Au risque donc de passer pour téméraire, et quelle que fut l'insuffisance de nos forces, nous nous sommes décidé à livrer au jugement, au dédain ou à l'indulgence du public, une histoire de la Trappe en deux volumes. Nous nous sommes ressouvenu de cette pensée d'un grand homme, que tout chrétien est tenu d'apporter sa pierre à la reconstruction de l'édifice catholique, que l'indigent qui cultive dans son étroit jardin le cumin, l'aneth et la menthe, peut élever avec confiance la première tige vers le ciel.

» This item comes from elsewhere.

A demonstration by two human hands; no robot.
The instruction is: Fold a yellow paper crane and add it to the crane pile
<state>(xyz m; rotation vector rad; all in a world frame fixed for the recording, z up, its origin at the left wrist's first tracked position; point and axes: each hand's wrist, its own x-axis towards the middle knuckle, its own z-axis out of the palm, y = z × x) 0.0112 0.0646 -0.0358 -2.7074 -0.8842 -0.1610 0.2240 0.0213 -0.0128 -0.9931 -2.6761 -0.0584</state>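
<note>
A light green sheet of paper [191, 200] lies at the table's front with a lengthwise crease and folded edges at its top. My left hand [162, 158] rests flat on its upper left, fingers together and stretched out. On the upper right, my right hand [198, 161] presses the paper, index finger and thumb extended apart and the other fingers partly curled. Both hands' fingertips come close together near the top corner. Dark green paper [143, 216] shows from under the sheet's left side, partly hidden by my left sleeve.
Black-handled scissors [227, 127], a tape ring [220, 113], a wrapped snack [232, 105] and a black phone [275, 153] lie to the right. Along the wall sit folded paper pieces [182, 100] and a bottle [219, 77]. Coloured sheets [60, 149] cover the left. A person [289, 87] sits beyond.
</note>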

Enfant obscur de l'Église, nous lui offrons, avec la simplicité d'un fils dévoué, ce travail entrepris pour sa gloire, qu'un autre eût exécuté avec plus de succès, mais non pas avec plus de bonne volonté. Nous l'offrons avant tout à l'Église romaine, mère et maîtresse des brebis et des agneaux, et protectrice souveraine de la Trappe ; à l'Église de France, dans le sein de laquelle la Trappe a fait refleurir la vie monastique, et a toujours rencontré de si généreux défenseurs. Nous l'offrons à la Trappe, fille dévouée de l'Église romaine, martyre de sa fidélité à la chaire de Pierre, fille non moins dévouée de l'Église de France, à qui elle rend en respect et en attachement ce qu'elle en reçoit de protection ; à son révérendissime et bien-aimé général, à tous ses abbés, à tous ses religieux et religieuses, comme un faible hommage de reconnaissance pour l'honneur qu'ils nous ont fait de nous traiter eu frère, de nous accepter pour historien, et de favoriser nos travaux avec tant de confiance et d'empressement. Nous l'offrons, enfin, à tous ceux qui aiment les ordres religieux, et qui s'intéressent à leur prospérité ; à ceux mêmes qui croient avoir le droit de les haïr, et qui essaient de les persécuter. Qu'un seul de ces derniers, après la lecture de ce livre, abandonne d'injustes préjugés, et estime par conviction ce qu'il a jusqu'ici méprisé par erreur, c'est là notre plus chère ambition, ce sera la plus douce récompense d'un travail de cinq années.

 

 

 



[1] Debreyne, Thérapeutique appliquée.